I am currently a foundation year doctor working in Croydon University Hospital. I studied at St George’s for six years in total, three years studying Biomedical Science and three years studying Medicine.
I have not had the easiest of journeys but I believe that my journey and life experiences have not just been for my growth; they are also testimony that, regardless of what you are going through, you can achieve what you want if you put your mind to it.
I am Ghanaian and migrated to the UK at the tender age of seven to join my father as he completed his accountancy qualifications. A week after celebrating his graduation, my father unfortunately had a massive stroke and passed away. This left my mother, who at the time was a hospital cleaner, to raise three children on her own, thousands of miles away from her family and friends.

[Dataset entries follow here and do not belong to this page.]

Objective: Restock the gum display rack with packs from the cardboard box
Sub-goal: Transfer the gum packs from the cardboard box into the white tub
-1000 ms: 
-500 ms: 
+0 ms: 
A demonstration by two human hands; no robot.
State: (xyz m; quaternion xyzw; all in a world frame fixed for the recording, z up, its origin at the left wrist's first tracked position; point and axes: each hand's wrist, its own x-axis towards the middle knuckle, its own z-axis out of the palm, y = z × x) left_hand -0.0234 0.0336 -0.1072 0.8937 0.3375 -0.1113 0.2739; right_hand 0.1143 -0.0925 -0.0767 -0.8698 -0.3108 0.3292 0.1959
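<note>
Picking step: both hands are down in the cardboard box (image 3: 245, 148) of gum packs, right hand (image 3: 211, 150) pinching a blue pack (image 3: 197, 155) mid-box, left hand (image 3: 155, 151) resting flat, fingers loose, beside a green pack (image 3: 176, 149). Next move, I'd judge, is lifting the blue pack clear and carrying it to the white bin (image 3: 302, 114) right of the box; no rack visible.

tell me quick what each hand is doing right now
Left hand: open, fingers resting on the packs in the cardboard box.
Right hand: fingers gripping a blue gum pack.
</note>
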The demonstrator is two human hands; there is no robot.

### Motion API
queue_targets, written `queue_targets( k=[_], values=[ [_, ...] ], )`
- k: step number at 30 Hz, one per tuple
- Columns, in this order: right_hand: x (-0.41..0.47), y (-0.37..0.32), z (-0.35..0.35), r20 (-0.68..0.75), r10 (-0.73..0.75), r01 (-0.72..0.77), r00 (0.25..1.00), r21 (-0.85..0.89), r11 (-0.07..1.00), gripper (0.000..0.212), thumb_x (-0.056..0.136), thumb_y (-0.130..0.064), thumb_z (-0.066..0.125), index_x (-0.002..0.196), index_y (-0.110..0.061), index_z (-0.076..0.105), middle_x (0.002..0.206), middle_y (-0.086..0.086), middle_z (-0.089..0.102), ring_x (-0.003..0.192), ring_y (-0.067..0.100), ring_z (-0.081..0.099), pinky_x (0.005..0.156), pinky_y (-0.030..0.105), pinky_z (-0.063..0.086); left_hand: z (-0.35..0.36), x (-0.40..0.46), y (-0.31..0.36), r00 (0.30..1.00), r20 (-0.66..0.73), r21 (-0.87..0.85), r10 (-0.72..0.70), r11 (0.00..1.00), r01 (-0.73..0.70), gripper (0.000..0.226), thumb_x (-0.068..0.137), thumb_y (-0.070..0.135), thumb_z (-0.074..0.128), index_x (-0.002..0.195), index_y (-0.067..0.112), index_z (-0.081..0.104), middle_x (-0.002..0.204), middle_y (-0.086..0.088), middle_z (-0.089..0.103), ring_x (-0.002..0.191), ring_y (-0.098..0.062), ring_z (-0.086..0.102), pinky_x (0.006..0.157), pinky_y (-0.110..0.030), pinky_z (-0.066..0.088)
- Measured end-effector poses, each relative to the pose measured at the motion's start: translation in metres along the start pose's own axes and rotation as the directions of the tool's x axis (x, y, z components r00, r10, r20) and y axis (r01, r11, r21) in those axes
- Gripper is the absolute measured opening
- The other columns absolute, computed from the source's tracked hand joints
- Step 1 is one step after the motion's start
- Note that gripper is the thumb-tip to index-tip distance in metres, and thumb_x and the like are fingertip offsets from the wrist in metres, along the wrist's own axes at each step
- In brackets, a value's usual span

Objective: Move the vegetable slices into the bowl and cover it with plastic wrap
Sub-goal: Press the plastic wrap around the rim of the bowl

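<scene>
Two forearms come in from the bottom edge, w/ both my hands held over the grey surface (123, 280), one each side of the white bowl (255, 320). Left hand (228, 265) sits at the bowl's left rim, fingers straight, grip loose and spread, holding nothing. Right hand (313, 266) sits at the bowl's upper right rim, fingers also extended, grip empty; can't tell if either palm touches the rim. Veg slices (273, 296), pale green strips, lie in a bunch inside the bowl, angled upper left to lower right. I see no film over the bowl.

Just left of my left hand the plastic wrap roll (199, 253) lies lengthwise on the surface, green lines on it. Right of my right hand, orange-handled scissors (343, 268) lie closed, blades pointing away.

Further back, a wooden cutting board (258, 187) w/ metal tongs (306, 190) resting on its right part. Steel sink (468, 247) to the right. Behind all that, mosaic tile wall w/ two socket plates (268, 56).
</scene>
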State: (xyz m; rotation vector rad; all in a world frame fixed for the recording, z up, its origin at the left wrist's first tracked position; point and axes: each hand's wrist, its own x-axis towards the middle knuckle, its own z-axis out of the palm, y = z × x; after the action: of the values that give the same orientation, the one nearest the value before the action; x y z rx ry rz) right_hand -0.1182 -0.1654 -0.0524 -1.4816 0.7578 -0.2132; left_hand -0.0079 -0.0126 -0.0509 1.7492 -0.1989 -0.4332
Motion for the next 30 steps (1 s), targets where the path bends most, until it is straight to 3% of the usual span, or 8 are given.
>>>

Life seemed to go downhill after the sudden passing of my father. My mother got a second job as a cleaner which meant that, until recently, she was away for 15 hours a day, seven days a week. She was hardly around due to work and during that time I experienced abuse, depression, betrayal, and, at one point, even homelessness as my mother could not pay the rent. My mother also developed high-grade breast cancer.
It meant that I spent a lot of my childhood alone, fending for myself. Studying became a coping mechanism for me. Fortunately, it was a good coping mechanism that yielded positive results and meant that my mother’s sacrifice was not in vain. I managed to achieve 5 A*s and 10 As in my GCSEs and also finish my A Levels with grades of A* AB.
Although I had to pay international fees for the first three years, I was able to commute into St George’s from home. With bank loans, several part-time jobs, and support from my church I was able to fund studying for my Biomedical science degree, graduating with first class honours and two prizes.
I got the transfer to medicine but feared that my immigration status would shatter my dreams of becoming a doctor. With support from my local MP, my church and Professor Jenny Higham, I appealed my immigration status and received indefinite leave to remain which meant three things – student loan, NHS bursary and home status fees. It meant that I could finally become a doctor.
Very recently I sat my finals and studied for them whilst grieving the loss of my best friend from cancer and nursing my mother also with cancer - she underwent surgery the day before my Situational Judgement exam. In between cooking for her and cleaning up her vomit, I would study, do pass medicine and practice for my prescribing exam. I am proud to say that despite the circumstances, I managed to achieve above 80% in my exams and graduated in the second decile.
I think the biggest reason why I am here now is due to the support of my mother, she worked like no woman has before for me to have the things that I have now. Her resilience fueled my resilience, watching her wake up at 4am and coming home at 11pm every day for over 10 years fueled my passion and motivation to be successful and give her the best life possible. Before my father died, he also said to me that ‘the only thing man cannot take away from you is your knowledge’ and after losing nearly everything, including my sanity, that statement got me through so much.
My time at St George’s was a very interesting experience. It shaped me into the woman I am today, I made amazing friends for life and truly felt the support of the staff and my peers, especially my personal tutor Dr Albert and Margot Turner. As with every institution there is room for improvement, but I believe that St George’s is a very supportive university who invest in their students and greatly enhance their personal development.
I am so happy that I was the president of the Afro-Caribbean society during my time at St George’s. I am proud that I was able to support and motivate a group of young BAME women, provide mentorship and be the general big sister medic that I wish I had.
Looking back, I wish I hadn’t let my home situation stop me from getting more involved with Students’ Union activities and fight for inclusivity and diversity, but I am extremely happy that things are changing. St George’s will forever have a special place in my heart, and I am extremely thankful for their role in my life.
When I reflect on my life journey, I am amazed at how far I have managed to come and I become so excited that I can only get better.